As with polymeric structures, the design requirements of small organic semiconductors include broad absorption profile, high charge mobility, multiple reversible redox potentials and appropriate energy difference in the highest occupied molecular orbital (HOMO) and lowest unoccupied molecular orbital (LUMO) energy levels. It has been established that low band gap materials can be generated by incorporating an electron donor–π-bridge–electron acceptor (D–π–A or D–A) motif within the structure.^5,2a As previously discussed, reports of BHJ devices using small organic molecules as donor components have recently emerged and have resulted in devices exhibiting power conversion efficiencies (PCEs) in excess of 9%.⁶ Even though this progress is inspiring, ample scope still exists to develop novel light-harvesting materials that possess broad and efficient optical absorption, low HOMO energy levels (−5.0 to −5.5 eV) and adequate solubility required for solution processability.⁴ One successful strategy to fulfil such requirements is the exploration of D–A based compounds that show charge transfer absorption. Key examples of this approach have been reported by various research groups.⁷ Thus, there is considerable interest in exploring new D–A combinations and in synthesising molecules that can be processed from solution. In this communication, we report a strategy to investigate D–A design.
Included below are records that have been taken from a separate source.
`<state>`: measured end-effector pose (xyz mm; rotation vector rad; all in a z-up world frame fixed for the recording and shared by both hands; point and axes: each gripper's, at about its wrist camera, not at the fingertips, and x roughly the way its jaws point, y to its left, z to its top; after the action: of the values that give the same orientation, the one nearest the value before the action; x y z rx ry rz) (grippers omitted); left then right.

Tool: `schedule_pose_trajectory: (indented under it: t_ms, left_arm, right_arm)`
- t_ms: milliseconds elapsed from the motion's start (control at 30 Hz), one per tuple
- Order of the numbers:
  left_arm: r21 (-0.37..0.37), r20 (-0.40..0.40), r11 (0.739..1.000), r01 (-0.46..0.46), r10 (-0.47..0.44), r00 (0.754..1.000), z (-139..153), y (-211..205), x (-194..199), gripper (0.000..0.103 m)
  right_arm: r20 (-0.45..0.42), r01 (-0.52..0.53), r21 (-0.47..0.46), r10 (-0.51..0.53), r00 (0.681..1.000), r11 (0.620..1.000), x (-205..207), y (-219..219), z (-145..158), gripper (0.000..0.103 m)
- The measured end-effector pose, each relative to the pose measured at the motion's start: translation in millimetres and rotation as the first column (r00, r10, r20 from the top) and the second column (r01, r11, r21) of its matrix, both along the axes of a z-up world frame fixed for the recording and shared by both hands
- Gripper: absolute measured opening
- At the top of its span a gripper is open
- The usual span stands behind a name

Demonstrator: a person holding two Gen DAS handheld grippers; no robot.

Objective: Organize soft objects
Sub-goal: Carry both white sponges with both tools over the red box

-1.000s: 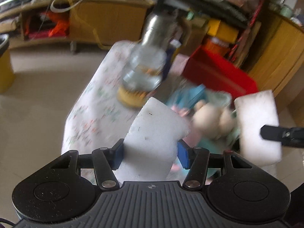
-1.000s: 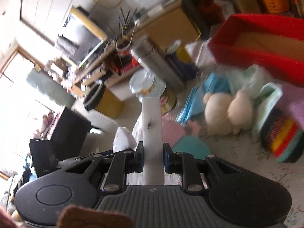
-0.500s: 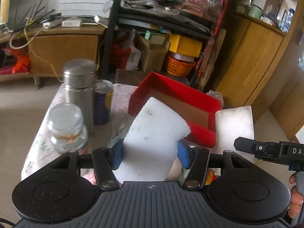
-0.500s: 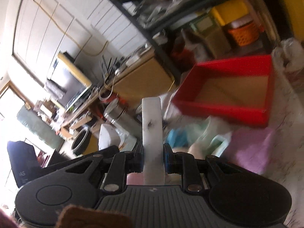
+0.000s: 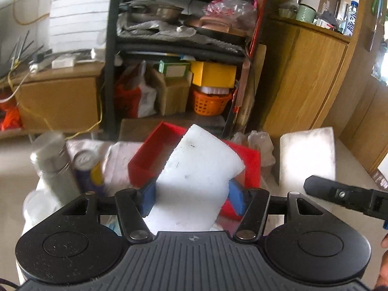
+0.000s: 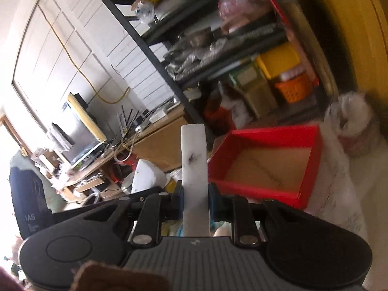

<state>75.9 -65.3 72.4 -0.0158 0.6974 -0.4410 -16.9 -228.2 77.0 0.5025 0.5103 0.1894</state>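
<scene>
My left gripper [image 5: 192, 194] holds a thick white foam block [image 5: 198, 169] flat between its blue pads. The jaws are opening slightly, and both pads still touch the foam. The block hangs in front of an empty red box [image 5: 143, 162]. My right gripper [image 6: 195, 201] is shut on a second white foam slab [image 6: 194, 157], seen edge-on and upright. It sits left of the red box [image 6: 312, 165], whose brown floor is bare. In the left wrist view that slab [image 5: 306, 155] shows at right with a black finger [image 5: 339, 194] on it. The left block [image 6: 145, 174] appears in the right wrist view.
A steel flask [image 5: 53, 165] and a can [image 5: 89, 167] stand left of the box on the cloth-covered table [image 6: 339, 194]. A crumpled plastic bag [image 5: 257, 143] lies behind the box. Beyond are a crowded black shelf rack [image 5: 181, 48] and a wooden cabinet [image 5: 303, 84].
Both grippers rose and carried their foam pieces from over the plush toy and glass jar toward the red box. The box and shelf rack now fill the views.
</scene>
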Motion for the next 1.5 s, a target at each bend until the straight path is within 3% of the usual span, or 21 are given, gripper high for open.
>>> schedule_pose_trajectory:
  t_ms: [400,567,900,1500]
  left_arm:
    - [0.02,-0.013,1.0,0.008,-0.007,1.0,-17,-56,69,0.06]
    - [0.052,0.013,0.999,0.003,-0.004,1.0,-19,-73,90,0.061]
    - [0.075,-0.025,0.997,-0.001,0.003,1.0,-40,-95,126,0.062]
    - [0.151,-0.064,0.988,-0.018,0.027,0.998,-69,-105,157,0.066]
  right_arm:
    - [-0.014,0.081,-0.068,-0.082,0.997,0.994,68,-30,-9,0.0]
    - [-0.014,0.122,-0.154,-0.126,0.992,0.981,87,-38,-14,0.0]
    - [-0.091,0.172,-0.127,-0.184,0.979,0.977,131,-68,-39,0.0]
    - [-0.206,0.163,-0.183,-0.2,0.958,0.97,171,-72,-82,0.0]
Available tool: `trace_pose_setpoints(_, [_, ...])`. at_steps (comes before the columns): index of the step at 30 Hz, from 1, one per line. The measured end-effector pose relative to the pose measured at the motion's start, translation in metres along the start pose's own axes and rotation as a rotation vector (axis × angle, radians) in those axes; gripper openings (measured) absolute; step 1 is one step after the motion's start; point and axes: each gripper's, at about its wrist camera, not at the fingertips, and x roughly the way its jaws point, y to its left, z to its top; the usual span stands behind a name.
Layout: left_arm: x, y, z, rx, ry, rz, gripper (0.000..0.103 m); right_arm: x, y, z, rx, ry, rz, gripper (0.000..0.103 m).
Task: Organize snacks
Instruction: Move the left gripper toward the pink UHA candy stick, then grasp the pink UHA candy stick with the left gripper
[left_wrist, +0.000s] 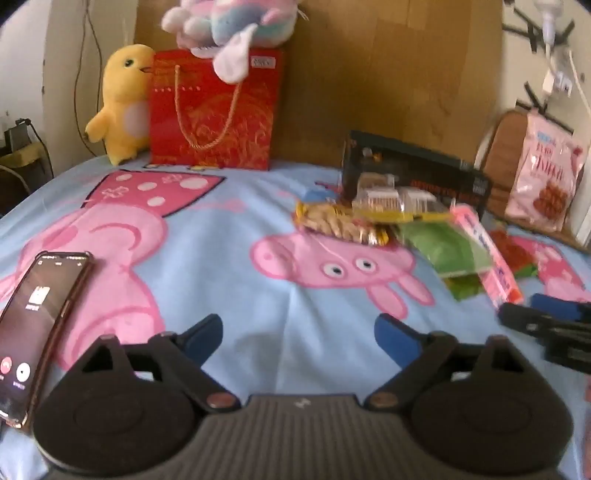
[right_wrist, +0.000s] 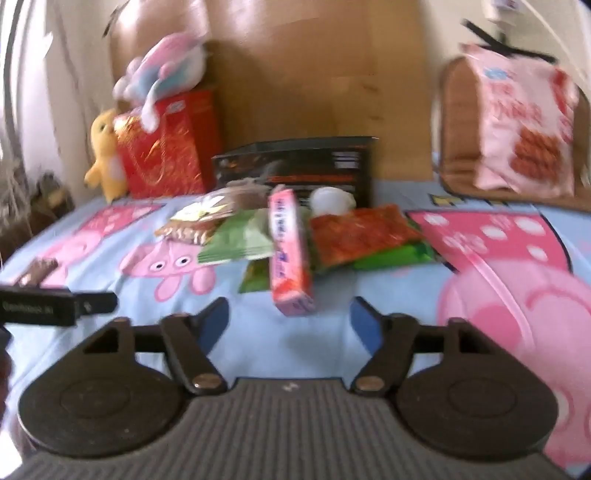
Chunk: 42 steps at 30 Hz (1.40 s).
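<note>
A heap of snacks lies on the blue cartoon-pig bedsheet (left_wrist: 236, 229). It holds a pink box (right_wrist: 288, 254), a green packet (right_wrist: 240, 240), a red packet (right_wrist: 362, 232), a gold-brown biscuit packet (left_wrist: 336, 221) and a clear wrapped pack (left_wrist: 395, 199). A black open box (right_wrist: 303, 166) stands behind the heap. My right gripper (right_wrist: 290, 321) is open, just short of the pink box, with nothing between its blue pads. My left gripper (left_wrist: 297, 336) is open wide over bare sheet, left of the heap. The right gripper's tip (left_wrist: 546, 314) shows at the left wrist view's right edge.
A phone (left_wrist: 37, 325) lies on the sheet at the left. A red gift bag (left_wrist: 214, 110), a yellow plush duck (left_wrist: 122, 103) and a pastel plush toy (left_wrist: 229, 22) stand against the cardboard headboard. A large pink snack bag (right_wrist: 524, 125) leans on a brown cushion at the right.
</note>
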Motion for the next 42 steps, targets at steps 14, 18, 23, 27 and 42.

We chose a triarylamine end-group as the donor component, a dicyanovinyl acceptor group and introduced a planar, conjugated naphthalenediimide (NDI) functionality in order to vary (1) the optoelectronic and photovoltaic properties, and (2) the processability of small organic molecules (Fig. 1). The NDI unit has interesting physical and electronic properties, and chromophores based on the NDI framework have been used as active components for organic electronic applications.^8,4e An additional advantage of the NDI functionality is that a variety of alkyl groups can be located on the nitrogen atoms, thus allowing tuning of solubility. In the present case, the-octyl group was the substituent of choice for producing highly soluble compound with excellent film forming properties without crystallization occurring in the film, see compound 2-((5-(9-(5-(4-(diphenylamino)phenyl) thiophen-2-yl)-2,7-dioctyl-1,3,6,8-tetraoxo-1,2,3,6,7,8-hexahydro-benzo[lmn][3,8]phenanthrolin-4-yl)thiophen-2-yl)methylene)malononitrile (S1); Fig. 1. Newly designed S1 is deemed to exhibit enhanced solubility and a large red shift of lamda maximum when compared with the reference compound R1. It is worth mentioning that compound S1 is the first reported example where NDI unit has been incorporated in the D–A module for BHJ applications.
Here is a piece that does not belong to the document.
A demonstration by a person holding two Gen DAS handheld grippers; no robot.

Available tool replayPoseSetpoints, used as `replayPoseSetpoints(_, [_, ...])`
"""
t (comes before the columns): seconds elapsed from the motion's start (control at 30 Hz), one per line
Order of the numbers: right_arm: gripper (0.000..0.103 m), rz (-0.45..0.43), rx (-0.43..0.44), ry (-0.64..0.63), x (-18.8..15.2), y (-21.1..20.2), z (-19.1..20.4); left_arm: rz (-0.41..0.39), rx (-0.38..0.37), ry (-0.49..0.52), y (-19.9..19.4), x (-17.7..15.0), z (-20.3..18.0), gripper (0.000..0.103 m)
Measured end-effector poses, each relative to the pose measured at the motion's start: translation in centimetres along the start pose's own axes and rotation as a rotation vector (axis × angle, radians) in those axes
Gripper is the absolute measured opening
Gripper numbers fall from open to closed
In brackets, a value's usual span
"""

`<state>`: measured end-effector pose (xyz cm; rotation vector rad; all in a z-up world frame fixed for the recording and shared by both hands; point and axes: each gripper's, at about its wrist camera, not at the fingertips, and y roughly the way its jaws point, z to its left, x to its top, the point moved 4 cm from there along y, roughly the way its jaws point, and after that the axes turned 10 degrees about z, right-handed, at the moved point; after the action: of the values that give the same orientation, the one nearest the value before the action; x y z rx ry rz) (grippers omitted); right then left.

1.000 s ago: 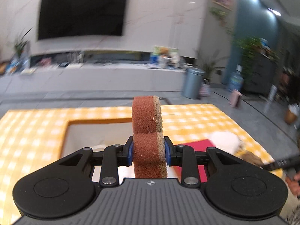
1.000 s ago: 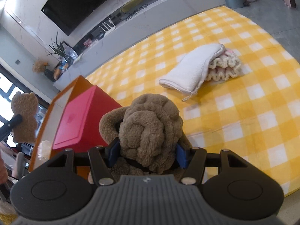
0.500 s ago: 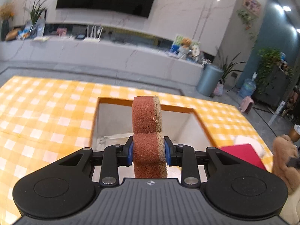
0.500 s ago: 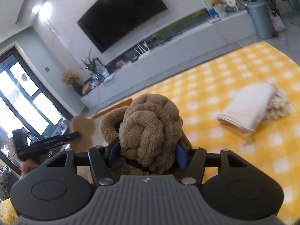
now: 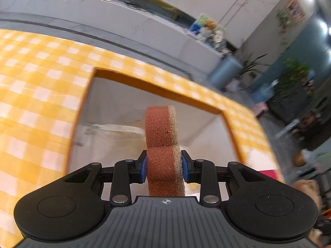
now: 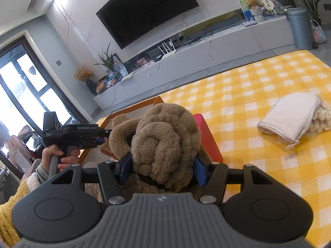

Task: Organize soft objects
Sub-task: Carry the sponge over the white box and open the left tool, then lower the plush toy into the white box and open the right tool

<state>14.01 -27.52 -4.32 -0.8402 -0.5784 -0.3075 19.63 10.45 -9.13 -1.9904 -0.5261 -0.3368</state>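
Note:
My left gripper (image 5: 164, 168) is shut on a reddish-brown bear-shaped sponge (image 5: 160, 128), held upright over the open orange box (image 5: 157, 88), whose pale inside holds something whitish. My right gripper (image 6: 161, 168) is shut on a brown knotted plush toy (image 6: 163, 138) and holds it above the table beside the box's orange rim (image 6: 132, 108). The left gripper also shows in the right wrist view (image 6: 104, 135), reaching over the box.
A red lid or box (image 6: 209, 136) sits right of the orange box. A white folded towel (image 6: 289, 117) and a cream knitted item (image 6: 321, 117) lie on the yellow checked tablecloth (image 6: 248, 91) at the right. A TV wall and grey bin stand beyond.
My left gripper has tilted down and moved over the open box with the sponge. My right gripper has moved closer to the box with the plush toy.

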Motion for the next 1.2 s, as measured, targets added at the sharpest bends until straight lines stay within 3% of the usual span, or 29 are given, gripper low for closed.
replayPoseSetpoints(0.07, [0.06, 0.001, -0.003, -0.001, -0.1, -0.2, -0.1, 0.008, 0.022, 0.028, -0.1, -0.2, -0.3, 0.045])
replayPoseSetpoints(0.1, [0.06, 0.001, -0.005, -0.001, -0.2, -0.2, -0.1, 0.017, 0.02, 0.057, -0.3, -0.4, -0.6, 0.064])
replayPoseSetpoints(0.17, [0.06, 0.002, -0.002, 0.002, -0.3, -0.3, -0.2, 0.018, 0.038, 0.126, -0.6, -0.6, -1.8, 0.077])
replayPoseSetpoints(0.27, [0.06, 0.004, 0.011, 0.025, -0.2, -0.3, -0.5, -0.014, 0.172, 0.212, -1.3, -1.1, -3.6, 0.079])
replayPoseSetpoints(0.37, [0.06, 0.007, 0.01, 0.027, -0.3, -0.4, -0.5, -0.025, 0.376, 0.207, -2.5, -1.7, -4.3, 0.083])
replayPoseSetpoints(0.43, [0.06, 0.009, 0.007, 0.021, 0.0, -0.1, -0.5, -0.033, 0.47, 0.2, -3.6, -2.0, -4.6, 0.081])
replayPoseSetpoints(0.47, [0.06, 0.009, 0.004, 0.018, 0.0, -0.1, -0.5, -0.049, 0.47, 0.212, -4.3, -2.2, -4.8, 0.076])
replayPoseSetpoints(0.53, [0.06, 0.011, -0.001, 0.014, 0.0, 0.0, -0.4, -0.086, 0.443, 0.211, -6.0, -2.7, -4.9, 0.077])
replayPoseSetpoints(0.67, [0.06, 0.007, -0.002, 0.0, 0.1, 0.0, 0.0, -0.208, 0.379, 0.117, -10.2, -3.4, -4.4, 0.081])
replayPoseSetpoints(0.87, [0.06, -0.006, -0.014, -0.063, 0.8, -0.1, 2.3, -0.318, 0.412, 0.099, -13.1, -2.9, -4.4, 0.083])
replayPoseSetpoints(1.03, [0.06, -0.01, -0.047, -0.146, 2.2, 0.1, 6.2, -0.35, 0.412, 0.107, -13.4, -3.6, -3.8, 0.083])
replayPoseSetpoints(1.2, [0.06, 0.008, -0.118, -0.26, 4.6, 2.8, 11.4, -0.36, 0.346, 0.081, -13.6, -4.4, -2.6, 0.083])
Fig. 1 Molecular structures of the materials investigated in this work.

Compound S1 was synthesized in moderate to high yields by reacting 5-(9-(5-(4-(diphenylamino)phenyl)thiophen-2-yl)-2,7-dioctyl-1,3,6,8-tetraoxo-1,2,3,6,7,8-hexahydrobenzo[lmn][3,8]phe-nanthrolin-4-yl)thiophene-2-carbaldehyde with malononitrile, in acetonitrile : chloroform (1 : 1) solvent mixture at reflux with piperidine as a base (for detailed synthetic procedures, please see the (ESI†)). S1 was purified by conventional column chromatography and was fully characterized by means of high resolution mass spectrometry and NMR spectroscopy. High solubility of small molecular semiconductors is an essential feature for the fabrication of solution-processable BHJ devices and S1 meets this criterion as it displays high solubility in many routine solvents, such as chloroform (CHCl₃), chlorobenzene and toluene (for instance, 25 mg mL⁻¹ in CHCl₃). Thermogravimetric analysis (TGA) revealed that S1 exhibits excellent thermal stability (>250 °C), a finding that strongly supports the fact that the compound will remain active and stable during the high temperature annealing of organic photovoltaic devices (Fig. S1, ESI†). Reference compound R1 was synthesized in our labs following the literature procedure.^7e

The comparative UV-vis absorption spectral study of S1 and R1 was carried out in CHCl₃ solution (Fig. 2). The use of NDI functionality induces a strong red-shift in the absorption of compound S1 when compared with R1. Typically, S1 gives strong absorption band maximum (λ_max) at 632 nm (ε = 54 820 M⁻¹ cm⁻¹), and R1 gives λ_max at 514 nm (ε = 41 250 M⁻¹ cm⁻¹). With the use of NDI functionality we found >30% enhancement to the peak molar absorptivity of S1 compared with R1. A note of interest is the fact that we observed the same bathochromic absorption shift in thin film spectrum of S1 compared with that of R1 (Fig. 2).

Fig. 2 Absorption spectra of compounds S1 and R1 (a) in CHCl₃ solutions and (b) for pristine as-casted films (films of S1 and R1 were spin-casted at 3000 rpm for 1 min to give a film thickness of ∼55 nm).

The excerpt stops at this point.